◆ Data block
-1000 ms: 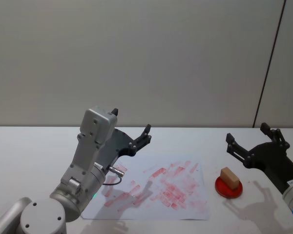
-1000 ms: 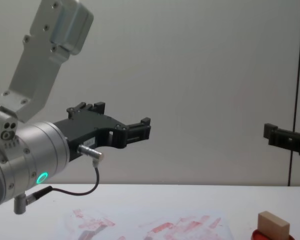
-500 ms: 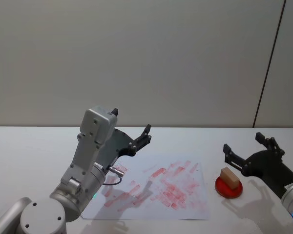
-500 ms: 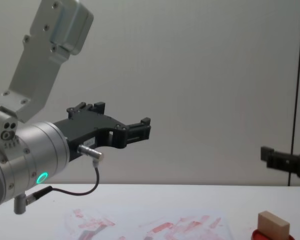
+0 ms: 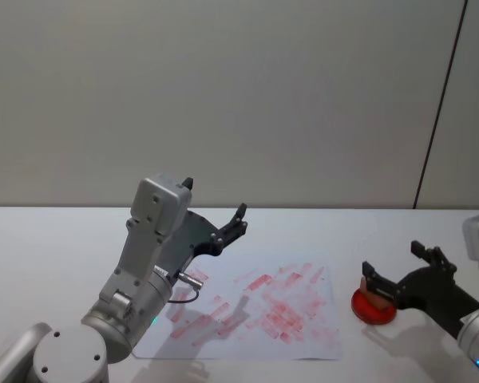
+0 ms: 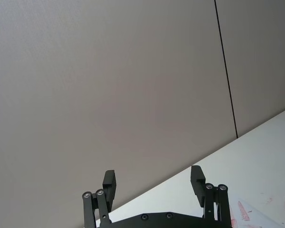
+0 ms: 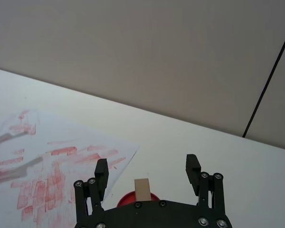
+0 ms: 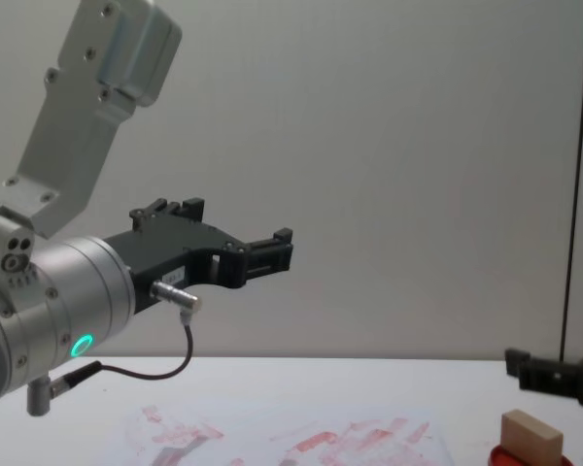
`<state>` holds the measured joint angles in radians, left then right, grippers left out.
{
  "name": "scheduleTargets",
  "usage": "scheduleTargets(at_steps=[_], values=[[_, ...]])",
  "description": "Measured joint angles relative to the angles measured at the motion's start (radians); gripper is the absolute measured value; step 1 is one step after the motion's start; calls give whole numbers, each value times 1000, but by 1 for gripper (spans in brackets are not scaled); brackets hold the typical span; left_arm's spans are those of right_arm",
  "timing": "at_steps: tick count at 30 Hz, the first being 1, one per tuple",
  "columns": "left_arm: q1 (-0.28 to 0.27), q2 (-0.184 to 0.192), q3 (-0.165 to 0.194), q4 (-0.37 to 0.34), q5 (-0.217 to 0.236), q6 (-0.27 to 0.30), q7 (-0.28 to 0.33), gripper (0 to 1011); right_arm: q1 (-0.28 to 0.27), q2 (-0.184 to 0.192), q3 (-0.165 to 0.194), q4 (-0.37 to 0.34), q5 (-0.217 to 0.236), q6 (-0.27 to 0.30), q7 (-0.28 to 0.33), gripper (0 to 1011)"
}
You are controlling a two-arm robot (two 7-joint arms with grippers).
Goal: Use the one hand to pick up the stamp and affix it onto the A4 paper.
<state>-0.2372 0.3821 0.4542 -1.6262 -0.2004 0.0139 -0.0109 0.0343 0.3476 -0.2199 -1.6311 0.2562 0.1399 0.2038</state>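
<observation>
One left hand [image 6: 152,173], one right hand [image 7: 147,162], one stamp [image 8: 531,437], one paper [image 5: 251,309], one pad [image 5: 373,313].

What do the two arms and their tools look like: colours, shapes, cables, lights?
The left tool and the right tool are black, flat-bodied, with two linked fingers and visible screws. The left arm has a silver cylindrical wrist, a green ring light, a thin black cable with metal plugs, and a pale grey boxy housing.
</observation>
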Motion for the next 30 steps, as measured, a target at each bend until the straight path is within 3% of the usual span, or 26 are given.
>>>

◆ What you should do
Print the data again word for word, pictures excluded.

◆ Solution
-1000 ms: 
-1000 ms: 
-500 ms: 
-500 ms: 
+0 ms: 
+0 ms: 
+0 ms: 
+0 ms: 
`<state>` holds the measured joint angles in radians, left then right, grippers left out.
{
  "name": "scheduleTargets",
  "usage": "scheduleTargets(at_steps=[_], values=[[_, ...]])",
  "description": "Measured joint angles relative to the angles measured at the motion's start (radians); gripper is the absolute measured value; step 1 is one step after the motion's start; calls give whole numbers, each value times 1000, but by 1 for gripper (spans in brackets are not scaled); brackets hold the typical span; left_arm's spans are those of right_arm",
  "timing": "at_steps: tick count at 30 Hz, the first being 1, one per tuple",
  "columns": "left_arm: q1 (-0.28 to 0.27), q2 (-0.184 to 0.192), q3 (-0.165 to 0.194), q4 (-0.37 to 0.34), q5 (-0.217 to 0.236), q6 (-0.27 to 0.30), q7 (-0.28 to 0.33), gripper (0 to 1011); right_arm: q1 (-0.28 to 0.27), q2 (-0.184 to 0.192), q3 (-0.165 to 0.194), q4 (-0.37 to 0.34), q5 (-0.217 to 0.236), q6 (-0.27 to 0.30), q7 (-0.28 to 0.33), gripper (0 to 1011)"
}
You are controlling a two-arm robot (two 7-joint arms with grippers).
Goal: Use the one hand to pick up the stamp and affix it onto the A4 paper.
<state>-0.2372 0.3821 0.4542 -1.6262 -0.2004 0.0139 -0.0109 0.0343 0.3476 -0.2199 -1.6311 0.2562 0.1399 0.2038</state>
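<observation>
One left hand [image 6: 152,173], one right hand [image 7: 147,162], one stamp [image 8: 531,437], one paper [image 5: 251,309], one pad [image 5: 373,313].

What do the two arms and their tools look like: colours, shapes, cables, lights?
The left tool and the right tool are black, flat-bodied, with two linked fingers and visible screws. The left arm has a silver cylindrical wrist, a green ring light, a thin black cable with metal plugs, and a pale grey boxy housing.
</observation>
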Motion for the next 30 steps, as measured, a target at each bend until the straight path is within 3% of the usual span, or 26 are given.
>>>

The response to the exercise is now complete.